Henry Maine, better known as “Harry” turned to plundering wrecked ships for a living, an enterprise he probably practiced before coming to Ipswich. Such persons were known as “wreckers,” and Harry is said to have been the worst kind, a “mooncusser.” On pitch-black nights they would build bonfires on the beaches, causing captains to become confused and go off course. Their ships would be dashed apart on the breakers. Another technique was to lead a horse along the beach holding a “Judas lantern,” imitating the appearance of ship bobbing in the water. Harry and his partners would plunder the wrecks for their cargo, and it was rumored that they would finish off any victims they found still alive. The sandbar extending from Plum Island known as the Ipswich bar was the scene of Harry Maine’s hideous crimes.
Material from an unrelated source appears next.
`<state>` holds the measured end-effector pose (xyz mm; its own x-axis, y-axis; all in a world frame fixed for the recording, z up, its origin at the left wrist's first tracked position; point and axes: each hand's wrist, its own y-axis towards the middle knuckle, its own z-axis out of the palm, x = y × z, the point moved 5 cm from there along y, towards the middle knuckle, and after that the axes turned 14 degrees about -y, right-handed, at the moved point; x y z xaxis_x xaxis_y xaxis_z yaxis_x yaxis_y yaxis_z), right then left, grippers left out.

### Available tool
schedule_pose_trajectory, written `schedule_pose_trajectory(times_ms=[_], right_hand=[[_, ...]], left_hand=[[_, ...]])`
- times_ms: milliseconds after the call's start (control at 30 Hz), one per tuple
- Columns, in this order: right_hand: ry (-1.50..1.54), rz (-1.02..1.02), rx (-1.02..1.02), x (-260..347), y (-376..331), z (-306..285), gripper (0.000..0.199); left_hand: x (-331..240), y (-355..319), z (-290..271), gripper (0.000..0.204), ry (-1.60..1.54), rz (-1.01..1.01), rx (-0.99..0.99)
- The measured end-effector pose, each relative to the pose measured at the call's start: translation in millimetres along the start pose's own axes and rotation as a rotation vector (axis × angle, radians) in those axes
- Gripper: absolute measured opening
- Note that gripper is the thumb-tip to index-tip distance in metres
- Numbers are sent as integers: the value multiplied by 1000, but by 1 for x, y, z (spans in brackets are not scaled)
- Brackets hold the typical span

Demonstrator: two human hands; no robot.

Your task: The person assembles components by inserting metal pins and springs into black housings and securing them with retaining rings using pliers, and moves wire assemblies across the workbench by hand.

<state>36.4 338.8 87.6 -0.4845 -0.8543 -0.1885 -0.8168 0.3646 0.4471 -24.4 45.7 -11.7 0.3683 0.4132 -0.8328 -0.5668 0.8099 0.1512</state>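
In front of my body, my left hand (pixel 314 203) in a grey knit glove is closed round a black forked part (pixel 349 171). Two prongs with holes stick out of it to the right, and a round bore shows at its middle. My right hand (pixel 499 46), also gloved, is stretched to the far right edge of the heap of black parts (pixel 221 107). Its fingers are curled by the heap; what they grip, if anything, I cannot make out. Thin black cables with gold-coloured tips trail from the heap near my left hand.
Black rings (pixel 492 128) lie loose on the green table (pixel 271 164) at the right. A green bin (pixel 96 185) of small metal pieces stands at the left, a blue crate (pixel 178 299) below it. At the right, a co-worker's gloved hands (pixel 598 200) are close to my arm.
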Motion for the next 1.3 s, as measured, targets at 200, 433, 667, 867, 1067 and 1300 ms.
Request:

They were eventually discovered, caught and tried. Legend says that as punishment Harry was sentenced to be chained to a stake in the Ipswich Bar and shovel sand for eternity (or at least until he drowned). When waves crashed over the bar during storms, locals would say “The Devil is raising Old Harry,” or “Old Harry’s growling again,” or “Harry Maine grumbles at his work today.” His yells of rage could be heard for miles around.
Unfortunately the people of Ipswich were not through with Harry Maine. Over the years, Harry’s house was repeatedly ransacked and the yard dug up by people looking for the money that he had supposedly buried, but nothing was ever found.
It is said that a man dreamed for three successive nights about the location of the treasure. On a dark night he set off with a spade to the spot he recognized from his dream. He began digging, and unearthed an iron bar lying beside a flat stone. As he began prying on the stone, an army of black cats appeared and glared at him with eyes of fire. The poor man grabbed the bar and whirled it about. The feline guardians disappeared as quickly as they appeared, but icy water began pouring into the hole, preventing the treasure from being uncovered. The shaken man leaped out of the hole still holding the bar, which he later fashioned into a latch. It provided service on one of the doors of Ipswich for many years, and perhaps still does!
The uneasy spirit which haunted the old house greatly alarmed any unfortunate persons who attempted to live there. One day all of the ministers of the Town assembled at the house and prayed, and the uncanny doings ceased. The house was eventually torn down.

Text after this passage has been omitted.